--- START ---

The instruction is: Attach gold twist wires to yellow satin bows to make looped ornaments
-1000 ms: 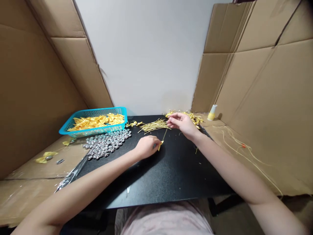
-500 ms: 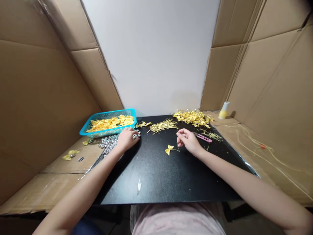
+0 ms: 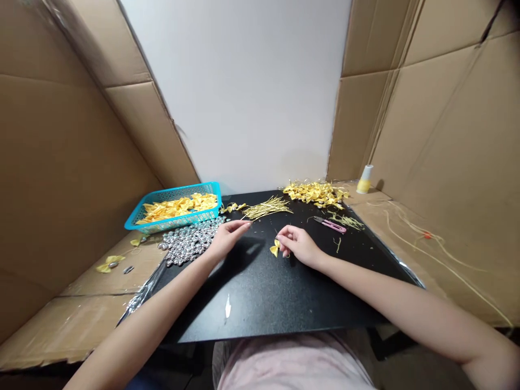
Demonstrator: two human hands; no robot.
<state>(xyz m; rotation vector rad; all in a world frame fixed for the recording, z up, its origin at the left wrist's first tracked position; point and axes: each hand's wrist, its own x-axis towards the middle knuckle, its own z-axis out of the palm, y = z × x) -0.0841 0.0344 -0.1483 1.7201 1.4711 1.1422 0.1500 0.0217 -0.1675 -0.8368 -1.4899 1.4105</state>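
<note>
My right hand [image 3: 299, 246] rests on the black table [image 3: 284, 292], fingers pinched on a small yellow ribbon bow [image 3: 275, 248]. My left hand [image 3: 227, 237] hovers just left of it, beside the pile of silver beads [image 3: 189, 242]. Its fingers are pressed together and point right; what they hold, if anything, is too small to see. A bundle of thin gold wire ties [image 3: 268, 207] lies just beyond both hands.
A blue basket [image 3: 140, 212] of yellow bows stands at the back left. A heap of yellow bows [image 3: 314, 192] lies at the back right, with a pink cutter [image 3: 330, 224] and a yellow-and-white spool [image 3: 364, 179] nearby. Cardboard walls close both sides.
My left hand let go of the bow, went to the silver beads and has come back towards the middle. My right hand left the wire ties and took hold of the bow.
</note>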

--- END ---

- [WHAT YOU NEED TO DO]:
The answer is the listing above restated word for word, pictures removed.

- [EXERCISE OUTPUT]:
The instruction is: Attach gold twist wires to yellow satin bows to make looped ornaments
-1000 ms: 
-500 ms: 
+0 ms: 
Demonstrator: two human hands; no robot.
<state>(xyz m; rotation vector rad; all in a world frame fixed for the recording, z up, its origin at the left wrist's first tracked position; point and axes: each hand's wrist, its own x-axis towards the middle knuckle, its own z-axis out of the palm, y = z × x) -0.0841 0.0344 -0.1483 1.7201 1.4711 1.1422 0.1500 0.0217 -0.1675 -0.8368 -1.4899 1.4105</state>
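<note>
My right hand [image 3: 299, 246] rests on the black table [image 3: 284, 292], fingers pinched on a small yellow ribbon bow [image 3: 275, 248]. My left hand [image 3: 227, 237] hovers just left of it, beside the pile of silver beads [image 3: 189, 242]. Its fingers are pressed together and point right; what they hold, if anything, is too small to see. A bundle of thin gold wire ties [image 3: 268, 207] lies just beyond both hands.
A blue basket [image 3: 140, 212] of yellow bows stands at the back left. A heap of yellow bows [image 3: 314, 192] lies at the back right, with a pink cutter [image 3: 330, 224] and a yellow-and-white spool [image 3: 364, 179] nearby. Cardboard walls close both sides.
My left hand let go of the bow, went to the silver beads and has come back towards the middle. My right hand left the wire ties and took hold of the bow.
</note>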

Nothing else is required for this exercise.